*** Opening Records for this task ***

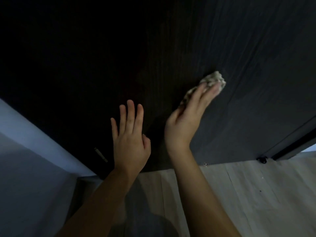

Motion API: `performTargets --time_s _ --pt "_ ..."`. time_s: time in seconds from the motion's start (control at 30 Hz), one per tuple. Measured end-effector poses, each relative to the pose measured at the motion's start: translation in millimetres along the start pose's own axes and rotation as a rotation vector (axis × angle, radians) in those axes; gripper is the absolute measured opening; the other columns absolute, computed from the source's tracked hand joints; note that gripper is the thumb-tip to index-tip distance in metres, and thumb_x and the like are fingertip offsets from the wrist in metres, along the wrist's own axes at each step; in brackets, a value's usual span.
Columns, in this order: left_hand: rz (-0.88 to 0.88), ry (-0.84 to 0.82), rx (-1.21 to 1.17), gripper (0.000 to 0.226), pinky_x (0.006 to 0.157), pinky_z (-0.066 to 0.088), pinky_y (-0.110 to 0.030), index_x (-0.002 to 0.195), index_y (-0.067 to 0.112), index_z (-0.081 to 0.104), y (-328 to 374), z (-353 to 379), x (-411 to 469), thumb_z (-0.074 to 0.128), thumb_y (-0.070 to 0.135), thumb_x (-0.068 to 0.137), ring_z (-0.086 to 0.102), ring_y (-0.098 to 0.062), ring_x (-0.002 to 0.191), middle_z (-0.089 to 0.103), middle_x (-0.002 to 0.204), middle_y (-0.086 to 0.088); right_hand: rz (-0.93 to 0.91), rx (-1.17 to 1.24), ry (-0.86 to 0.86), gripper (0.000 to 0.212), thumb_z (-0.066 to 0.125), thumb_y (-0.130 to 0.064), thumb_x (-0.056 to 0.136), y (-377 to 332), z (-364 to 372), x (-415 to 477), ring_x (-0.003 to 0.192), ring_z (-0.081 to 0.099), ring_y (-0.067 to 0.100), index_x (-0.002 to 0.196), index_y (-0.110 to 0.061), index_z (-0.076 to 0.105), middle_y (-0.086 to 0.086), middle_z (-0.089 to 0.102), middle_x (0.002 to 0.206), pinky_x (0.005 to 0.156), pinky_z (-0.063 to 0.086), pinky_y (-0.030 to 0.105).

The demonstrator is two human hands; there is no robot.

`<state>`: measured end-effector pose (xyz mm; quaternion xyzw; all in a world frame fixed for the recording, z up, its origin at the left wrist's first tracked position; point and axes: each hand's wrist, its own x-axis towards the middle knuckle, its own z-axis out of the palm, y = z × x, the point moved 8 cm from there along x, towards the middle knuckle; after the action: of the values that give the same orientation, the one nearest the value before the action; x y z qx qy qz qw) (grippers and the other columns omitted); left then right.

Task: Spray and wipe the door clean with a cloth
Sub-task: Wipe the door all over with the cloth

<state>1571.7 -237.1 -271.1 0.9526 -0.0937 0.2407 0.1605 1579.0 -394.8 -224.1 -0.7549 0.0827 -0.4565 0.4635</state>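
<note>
A dark wood-grain door [239,48] fills the upper part of the head view, its left half in deep shadow. My right hand [186,118] presses a crumpled pale cloth [213,79] flat against the door's lower middle; the cloth sticks out past my fingertips. My left hand [131,134] rests open on the door to the left of it, fingers spread and pointing up, holding nothing. No spray bottle is in view.
A pale wall [34,151] runs down the left beside the door's hinge [100,154]. Light wood-look flooring [248,194] lies below the door. A small black stopper [262,159] sits at the door's lower right corner. My knee or clothing shows dark at the bottom centre.
</note>
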Motion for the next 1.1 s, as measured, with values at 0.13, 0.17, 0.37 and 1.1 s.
performTargets --time_s 0.13,0.17,0.37,1.1 --pt "0.043 0.035 -0.031 0.079 0.119 0.012 -0.051 0.153 0.02 0.008 -5 -7 -2 0.048 0.011 0.085 0.0 -0.017 0.148 -0.001 0.16 0.002 -0.211 -0.002 -0.124 0.07 0.043 0.018 0.079 -25 4 4 0.146 -0.005 0.032 0.146 0.004 0.026 0.029 0.01 0.155 0.119 0.017 0.049" --pt "0.062 0.043 -0.042 0.077 0.118 0.013 -0.05 0.153 0.019 0.009 -6 -9 -2 0.045 0.012 0.085 0.002 -0.017 0.148 0.001 0.161 0.001 -0.271 0.009 -0.163 0.068 0.043 0.018 0.08 -29 8 1 0.146 -0.004 0.032 0.145 0.004 0.028 0.028 0.013 0.155 0.119 0.014 0.051" --pt "0.048 0.082 -0.067 0.071 0.116 0.022 -0.046 0.149 0.015 0.024 -41 -28 -9 0.05 0.009 0.083 0.015 -0.02 0.146 0.013 0.16 -0.002 -0.567 0.117 -0.468 0.046 0.056 0.019 0.082 -16 35 -57 0.141 0.031 0.028 0.125 0.001 0.06 0.019 0.047 0.141 0.117 0.026 0.045" --pt "-0.388 -0.226 -0.373 0.028 0.081 0.037 -0.011 0.112 0.013 0.065 18 -243 -44 0.058 0.002 0.087 0.056 -0.008 0.093 0.062 0.111 -0.001 0.719 0.233 -0.751 0.033 0.052 -0.006 0.096 -136 -103 -5 0.097 0.066 0.005 0.125 -0.02 0.058 -0.003 0.067 0.111 0.075 0.055 0.018"
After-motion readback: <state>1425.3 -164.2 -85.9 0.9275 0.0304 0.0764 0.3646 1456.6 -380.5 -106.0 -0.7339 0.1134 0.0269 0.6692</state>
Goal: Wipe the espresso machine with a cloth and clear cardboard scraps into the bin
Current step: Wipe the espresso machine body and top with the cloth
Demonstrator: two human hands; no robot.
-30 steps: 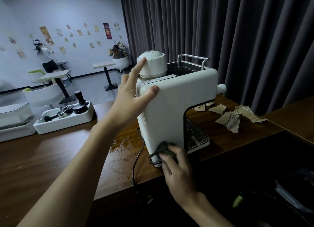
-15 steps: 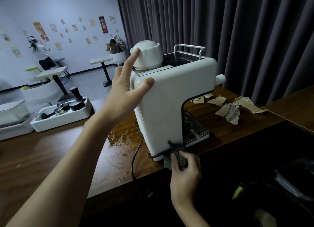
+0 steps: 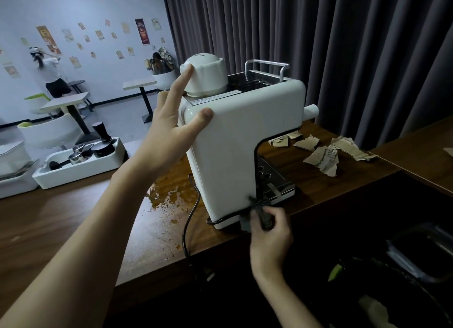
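The white espresso machine stands on the brown wooden counter, smooth and shiny, with a round cap on top and torn cardboard scraps lying near it. The left hand rests on its top corner, fingers straight and spread, thumb on the side. The right hand curls its fingers round a dark cloth at the machine's bottom edge.

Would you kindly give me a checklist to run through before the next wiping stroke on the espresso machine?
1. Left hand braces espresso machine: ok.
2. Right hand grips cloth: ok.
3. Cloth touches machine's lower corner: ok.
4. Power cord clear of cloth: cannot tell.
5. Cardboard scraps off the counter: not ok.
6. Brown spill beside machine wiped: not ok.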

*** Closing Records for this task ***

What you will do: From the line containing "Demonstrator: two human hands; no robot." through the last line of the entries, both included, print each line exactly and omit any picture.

Final answer:
Demonstrator: two human hands; no robot.
-30 steps: 
-15 steps: 
+0 steps: 
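The white espresso machine stands on the brown wooden counter, smooth and shiny, with a round cap on top and torn cardboard scraps lying near it. The left hand rests on its top corner, fingers straight and spread, thumb on the side. The right hand curls its fingers round a dark cloth at the machine's bottom edge.

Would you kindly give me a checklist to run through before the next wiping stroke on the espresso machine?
1. Left hand braces espresso machine: ok.
2. Right hand grips cloth: ok.
3. Cloth touches machine's lower corner: ok.
4. Power cord clear of cloth: cannot tell.
5. Cardboard scraps off the counter: not ok.
6. Brown spill beside machine wiped: not ok.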

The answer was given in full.